Das Sparrenburgfest zu Bielefelde wurde mit allerlei Kurtzweyl eröffnet

Bielefeld (bp). Die Schranken sind aufgethan, die fleischgewordne Obrigkeit in Gestalt des hohen Magistrats (verkörpert von Oberbürgermeister Eberhard David) hat Speis und Trank geprüft, den Vaganten zugeschaut und die Handwerksleut und dero Kunstfertigkeit geprüft, kurz: Das Sparrenburgfest zu Bielefelde ist eröffnet.

Der Marktvogt, der Ordo strenger Hüter, und der Büttel, Handlanger der Obrigkeit, kümmern sich mit des Herolds wortgewandter und lautstarker Unterstützung darum, dass das gemeine Volk der Herrschaft nicht nur mit Handklappern die Ehre erweist, sondern auch mit Vivat-Gebrüll: »Werfet Hüte und Kinder in die Luft!« Erweist sich einer nicht als recht jubelfähig, bleut ihm der Büttel schon die Tobsucht ein. David, in einen langen Umhang gehüllt, war tief ergriffen von der devoten Ehrerbietung: »Das erlebt unsereins nur beim Sparrenburgfest.«
Zwar brannte gestern die Sonne stundenweise glühend heiß vom Himmelszelt, so dass »manch Hirnschale aufgeweicht« wurde, das aber hielt niemanden davon ab, sich der Kurtzweyl hinzugeben - Ritter in Harnisch und Kettenhemd ebenso wenig wie Spielleute und Marketenderinnen, die allerdings durchaus ein wenig Haut zeigen durften. Die einen umschmeichelten die Ohren, die anderen die Augen und die dritten Leib und Magen mit Saft vom Apfel, Met, Datteltee mit Rosenwasser, Spanferkel, Würsten und Spezereien wie dem Eunuchenkuchen. Wo der Büttel Molinarius mit hochragender Hellebarde auftaucht, da ist Obacht geboten: Gestern schon wurde der eine oder andere, der aufmüpfig war, an den Pranger gestellt.

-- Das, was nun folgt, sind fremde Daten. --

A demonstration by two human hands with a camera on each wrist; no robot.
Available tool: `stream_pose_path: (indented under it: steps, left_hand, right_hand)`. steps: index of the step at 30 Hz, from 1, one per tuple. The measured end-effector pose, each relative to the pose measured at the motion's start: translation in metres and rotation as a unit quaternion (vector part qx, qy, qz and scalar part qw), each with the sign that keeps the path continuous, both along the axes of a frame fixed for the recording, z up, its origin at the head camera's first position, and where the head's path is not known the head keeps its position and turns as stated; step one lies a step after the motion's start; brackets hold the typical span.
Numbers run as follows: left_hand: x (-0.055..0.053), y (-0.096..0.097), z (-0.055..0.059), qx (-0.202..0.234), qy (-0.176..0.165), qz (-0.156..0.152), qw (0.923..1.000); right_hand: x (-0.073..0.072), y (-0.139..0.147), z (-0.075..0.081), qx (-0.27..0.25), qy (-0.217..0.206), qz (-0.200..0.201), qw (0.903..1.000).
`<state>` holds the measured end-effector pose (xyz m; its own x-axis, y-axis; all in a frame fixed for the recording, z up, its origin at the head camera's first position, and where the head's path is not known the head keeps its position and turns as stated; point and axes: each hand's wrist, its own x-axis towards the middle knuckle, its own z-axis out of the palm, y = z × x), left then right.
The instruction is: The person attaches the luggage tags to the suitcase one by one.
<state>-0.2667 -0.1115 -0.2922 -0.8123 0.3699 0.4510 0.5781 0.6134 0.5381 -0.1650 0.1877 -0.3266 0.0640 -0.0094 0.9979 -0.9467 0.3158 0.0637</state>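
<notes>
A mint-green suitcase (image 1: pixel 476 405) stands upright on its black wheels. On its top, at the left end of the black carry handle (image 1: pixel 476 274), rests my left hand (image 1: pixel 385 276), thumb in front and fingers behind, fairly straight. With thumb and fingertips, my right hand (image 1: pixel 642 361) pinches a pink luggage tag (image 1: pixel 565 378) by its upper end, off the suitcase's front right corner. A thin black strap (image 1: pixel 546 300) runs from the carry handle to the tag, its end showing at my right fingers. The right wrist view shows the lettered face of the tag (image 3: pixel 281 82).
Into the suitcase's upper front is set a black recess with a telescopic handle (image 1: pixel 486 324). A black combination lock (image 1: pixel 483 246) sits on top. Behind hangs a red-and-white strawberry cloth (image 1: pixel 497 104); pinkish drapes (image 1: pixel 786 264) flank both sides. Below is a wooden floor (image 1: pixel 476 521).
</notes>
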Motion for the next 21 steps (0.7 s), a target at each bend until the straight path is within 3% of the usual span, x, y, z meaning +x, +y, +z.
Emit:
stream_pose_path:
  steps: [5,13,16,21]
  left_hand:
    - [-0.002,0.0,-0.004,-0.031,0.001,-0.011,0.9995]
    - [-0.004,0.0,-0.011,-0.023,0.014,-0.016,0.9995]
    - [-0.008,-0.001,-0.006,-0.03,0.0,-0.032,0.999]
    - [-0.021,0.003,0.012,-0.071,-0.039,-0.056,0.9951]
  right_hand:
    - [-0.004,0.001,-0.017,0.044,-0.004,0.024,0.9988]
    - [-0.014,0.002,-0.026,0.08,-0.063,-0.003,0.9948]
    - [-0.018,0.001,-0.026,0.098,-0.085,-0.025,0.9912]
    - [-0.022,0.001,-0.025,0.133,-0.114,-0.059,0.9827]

Und reicht das nicht, so wartet der grause Rüdiger, der Henker, an seinem finsteren Galgen . . .
Bestimmet wird das Fest aber von Gelächter, freundlichen Schankwirten und Händlern (»Seid willkommen, edler Herr«) und edlen Knappen, die den jungen Recken zeigen, wie man das Schwert führt, um die Fräulein zu beeindrucken. Manches Turney wird wohl noch geschlagen, noch so manches Mal erbebt die Burg, wenn »Cultus Ferox« Dudelsack und Trummeln traktieren, so manches Mal dreht sich noch das Glücksrad, bis morgen, Sonntag, der Ruf des Nachtwächters als letztes Lebewohl erklingt.
l Das Sparrenburgfest ist heute, Samstag, von 11 bis 22 Uhr, und morgen, Sonntag, von 11 bis 21 Uhr geöffnet. Der Brückenzoll kostet 3 Euro, Kinder unter Schwertmaß (1,20 Meter) dürfen zollfrei passieren.